Problem description: While you copy the lines below, skip the pictures and keep the rest exact.

Data extract:
>>>

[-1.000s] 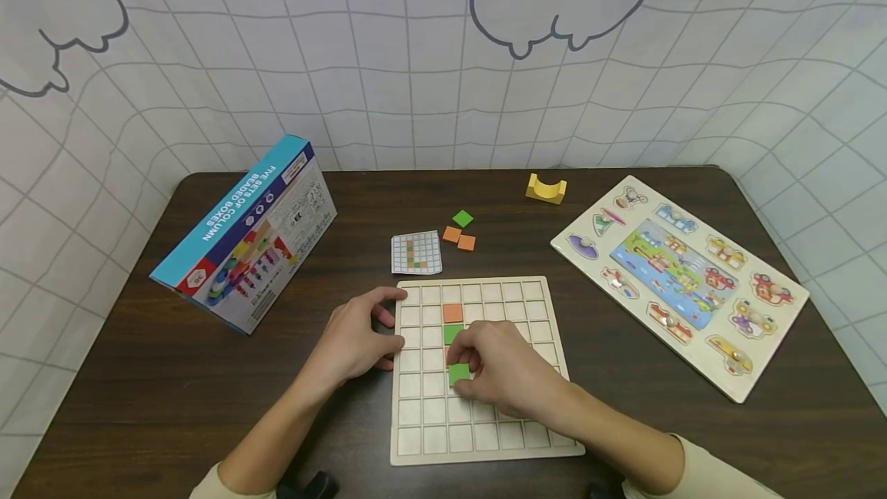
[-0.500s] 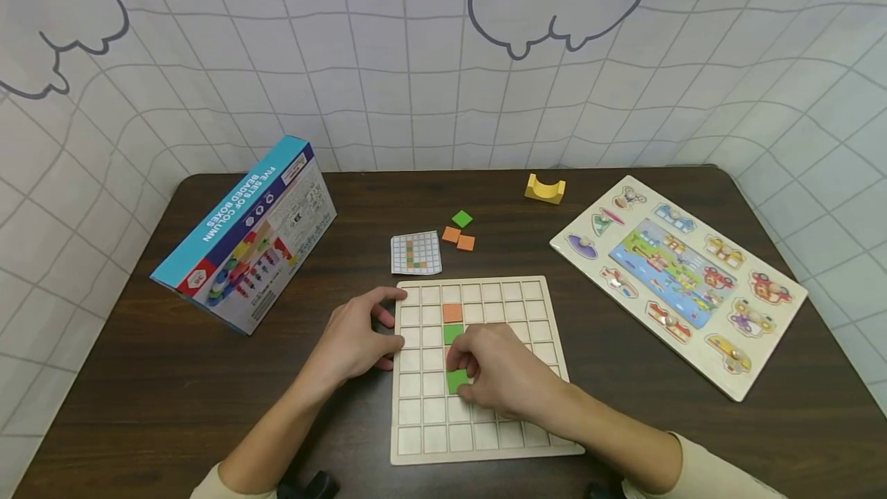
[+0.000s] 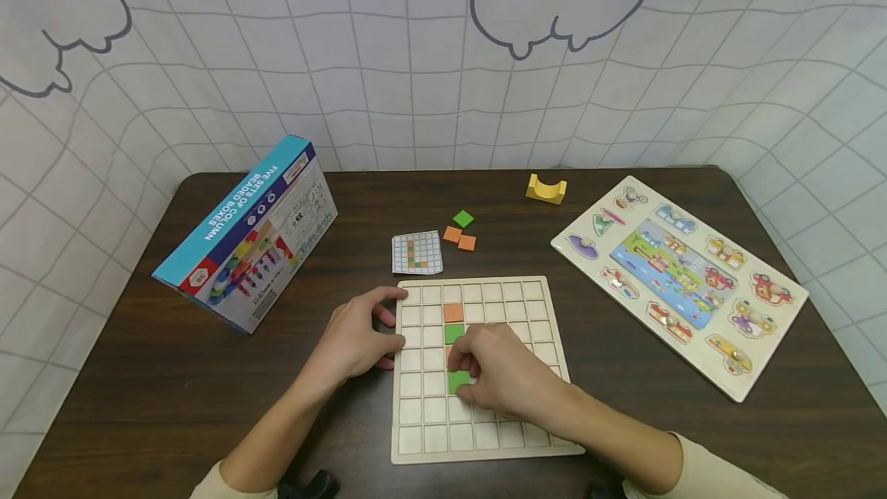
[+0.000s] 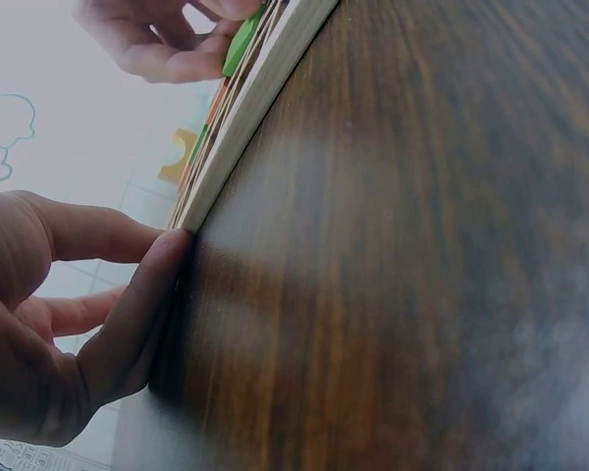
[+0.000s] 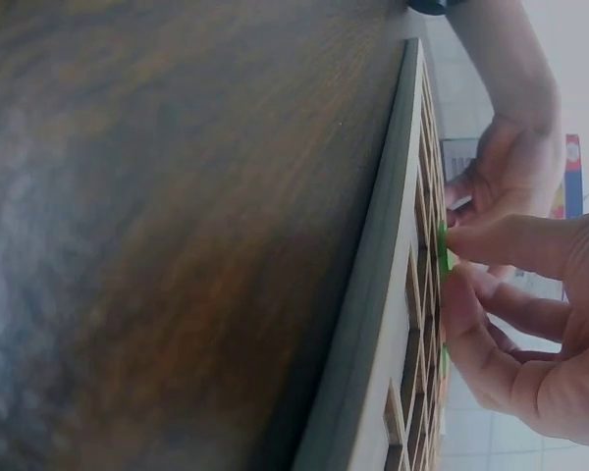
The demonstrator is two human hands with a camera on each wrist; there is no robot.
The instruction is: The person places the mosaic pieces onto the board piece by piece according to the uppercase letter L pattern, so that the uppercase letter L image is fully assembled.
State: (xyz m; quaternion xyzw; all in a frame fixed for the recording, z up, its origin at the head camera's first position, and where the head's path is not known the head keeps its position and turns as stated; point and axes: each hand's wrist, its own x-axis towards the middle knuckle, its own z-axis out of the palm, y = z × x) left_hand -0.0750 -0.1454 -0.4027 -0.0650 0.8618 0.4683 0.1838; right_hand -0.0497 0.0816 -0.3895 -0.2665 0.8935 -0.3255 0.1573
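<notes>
A pale wooden grid board (image 3: pixel 489 429) lies on the dark table. My right hand (image 3: pixel 506 370) pinches a green square tile (image 3: pixel 458 382) between thumb and fingertips, over a cell in the third column. In the left wrist view that green tile (image 4: pixel 241 45) sits slightly tilted at the grid. Above it in the column lie an orange tile (image 3: pixel 453 313), another green tile (image 3: pixel 453 333) and an orange one mostly hidden by my fingers. My left hand (image 3: pixel 356 336) rests at the board's left edge, thumb and index fingertip touching the rim.
Behind the board lie a small pattern card (image 3: pixel 417 252), a loose green tile (image 3: pixel 463 219) and two orange tiles (image 3: pixel 467 242). A toy box (image 3: pixel 252 233) stands left. A yellow arch block (image 3: pixel 546 189) and a picture puzzle board (image 3: pixel 734 383) lie to the right.
My right hand has lowered the green tile slightly toward the near side, into line with the cell below the orange tile. The left hand has stayed at the board's edge.
</notes>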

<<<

Finished task:
[-1.000s] 
[-0.500s] 
[+0.000s] 
[+0.000s] 
[+0.000s] 
The demonstrator is two human hands with a camera on each wrist; there is no robot.
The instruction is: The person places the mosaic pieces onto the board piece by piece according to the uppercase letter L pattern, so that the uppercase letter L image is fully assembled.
State: (xyz m; quaternion xyzw; all in a frame fixed for the recording, z up, its origin at the head camera's first position, and where the head's path is not known the head keeps its position and turns as stated; point and axes: each hand's wrist, its own x-axis towards the middle knuckle, its own z-axis out of the palm, y = z × x) left_hand -0.0750 -0.1454 -0.4027 -0.0650 0.8618 0.4683 0.1838; right_hand -0.0497 0.0816 -0.3895 -0.2665 0.8935 -0.3255 0.1573
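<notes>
A pale wooden grid board (image 3: pixel 489 429) lies on the dark table. My right hand (image 3: pixel 506 370) pinches a green square tile (image 3: pixel 458 382) between thumb and fingertips, over a cell in the third column. In the left wrist view that green tile (image 4: pixel 241 45) sits slightly tilted at the grid. Above it in the column lie an orange tile (image 3: pixel 453 313), another green tile (image 3: pixel 453 333) and an orange one mostly hidden by my fingers. My left hand (image 3: pixel 356 336) rests at the board's left edge, thumb and index fingertip touching the rim.
Behind the board lie a small pattern card (image 3: pixel 417 252), a loose green tile (image 3: pixel 463 219) and two orange tiles (image 3: pixel 467 242). A toy box (image 3: pixel 252 233) stands left. A yellow arch block (image 3: pixel 546 189) and a picture puzzle board (image 3: pixel 734 383) lie to the right.
My right hand has lowered the green tile slightly toward the near side, into line with the cell below the orange tile. The left hand has stayed at the board's edge.
</notes>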

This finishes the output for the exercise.